O dinheiro, descontado da folha salarial de todos os trabalhadores formais do país, é uma das principais fontes de receita das centrais.
"Feijozinho vai ter que mudar sua posição, ser imparcial", afirmou Gilberto Carvalho, negando que a presença do sindicalista no governo represente um alinhamento do Planalto com a bandeira da CUT.
A intenção de Carvalho ao colocá-lo no governo, afirma, era substituir dois outros assessores que deixaram a Secretaria-Geral e que exerciam essa função.
"Se ele tomar qualquer decisão favorável à CUT ele perde autoridade", afirma.

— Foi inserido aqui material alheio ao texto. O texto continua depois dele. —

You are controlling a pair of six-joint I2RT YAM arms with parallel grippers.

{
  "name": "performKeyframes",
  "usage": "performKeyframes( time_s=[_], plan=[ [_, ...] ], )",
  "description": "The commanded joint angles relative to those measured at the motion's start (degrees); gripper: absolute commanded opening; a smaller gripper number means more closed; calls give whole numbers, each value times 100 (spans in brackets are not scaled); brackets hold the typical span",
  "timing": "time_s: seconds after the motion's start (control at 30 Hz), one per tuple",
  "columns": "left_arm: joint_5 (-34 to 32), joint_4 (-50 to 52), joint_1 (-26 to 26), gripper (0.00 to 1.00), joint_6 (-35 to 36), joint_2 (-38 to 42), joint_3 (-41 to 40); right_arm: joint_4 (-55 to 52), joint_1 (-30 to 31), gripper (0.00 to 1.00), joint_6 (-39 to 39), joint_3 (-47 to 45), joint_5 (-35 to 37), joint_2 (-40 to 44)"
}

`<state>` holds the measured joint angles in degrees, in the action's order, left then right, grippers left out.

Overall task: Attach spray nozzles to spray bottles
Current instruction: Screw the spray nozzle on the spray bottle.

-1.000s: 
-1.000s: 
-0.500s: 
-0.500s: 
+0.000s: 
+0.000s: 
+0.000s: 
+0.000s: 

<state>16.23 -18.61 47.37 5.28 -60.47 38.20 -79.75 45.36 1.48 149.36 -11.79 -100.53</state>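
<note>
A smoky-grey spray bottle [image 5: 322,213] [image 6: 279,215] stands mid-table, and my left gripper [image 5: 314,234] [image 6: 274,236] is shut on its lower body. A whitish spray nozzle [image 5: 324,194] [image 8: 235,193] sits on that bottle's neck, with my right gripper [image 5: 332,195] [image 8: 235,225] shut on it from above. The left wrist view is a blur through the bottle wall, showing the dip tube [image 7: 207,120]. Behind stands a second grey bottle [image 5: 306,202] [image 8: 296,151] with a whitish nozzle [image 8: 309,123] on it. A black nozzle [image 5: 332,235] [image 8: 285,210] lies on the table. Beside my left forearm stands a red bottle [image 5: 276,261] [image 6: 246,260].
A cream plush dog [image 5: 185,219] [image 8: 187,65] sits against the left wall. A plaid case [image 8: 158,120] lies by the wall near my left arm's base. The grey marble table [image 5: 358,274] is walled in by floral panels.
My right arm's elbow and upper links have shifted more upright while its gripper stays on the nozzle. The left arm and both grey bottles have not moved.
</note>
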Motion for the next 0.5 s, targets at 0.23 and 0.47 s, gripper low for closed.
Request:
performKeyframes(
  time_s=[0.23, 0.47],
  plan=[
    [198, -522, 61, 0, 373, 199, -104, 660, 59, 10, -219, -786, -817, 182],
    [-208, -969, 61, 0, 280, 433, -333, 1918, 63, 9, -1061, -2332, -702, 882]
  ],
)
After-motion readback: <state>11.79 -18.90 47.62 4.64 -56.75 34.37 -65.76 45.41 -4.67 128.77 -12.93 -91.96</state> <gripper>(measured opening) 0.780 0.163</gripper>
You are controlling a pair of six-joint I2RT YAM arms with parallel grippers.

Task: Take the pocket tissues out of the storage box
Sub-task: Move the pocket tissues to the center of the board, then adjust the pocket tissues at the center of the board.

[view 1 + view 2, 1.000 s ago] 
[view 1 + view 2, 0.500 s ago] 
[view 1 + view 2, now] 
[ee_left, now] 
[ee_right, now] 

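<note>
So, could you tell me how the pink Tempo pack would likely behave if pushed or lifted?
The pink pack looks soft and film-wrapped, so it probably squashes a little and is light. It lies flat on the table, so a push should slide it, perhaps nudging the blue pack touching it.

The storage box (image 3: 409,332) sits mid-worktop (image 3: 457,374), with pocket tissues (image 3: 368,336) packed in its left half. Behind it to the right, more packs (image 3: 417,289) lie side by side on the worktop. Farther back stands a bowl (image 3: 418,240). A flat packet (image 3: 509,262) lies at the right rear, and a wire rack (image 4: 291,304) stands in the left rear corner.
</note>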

Presidente da UGT (União Geral dos Trabalhadores), Ricardo Patah negou que haja "ciumeira" nas outras centrais, e disse que Feijóo é "muito preparado".
"Para nós, um cargo a mais no governo não faz diferença", disse. "Estou certo de que ele terá a grandeza de não privilegiar uma central em detrimento de outra."
A Folha tentou contato com o presidente da Força Sindical, deputado Paulo Pereira da Silva (PDT-SP) e com Feijóo, mas eles não retornaram os recados.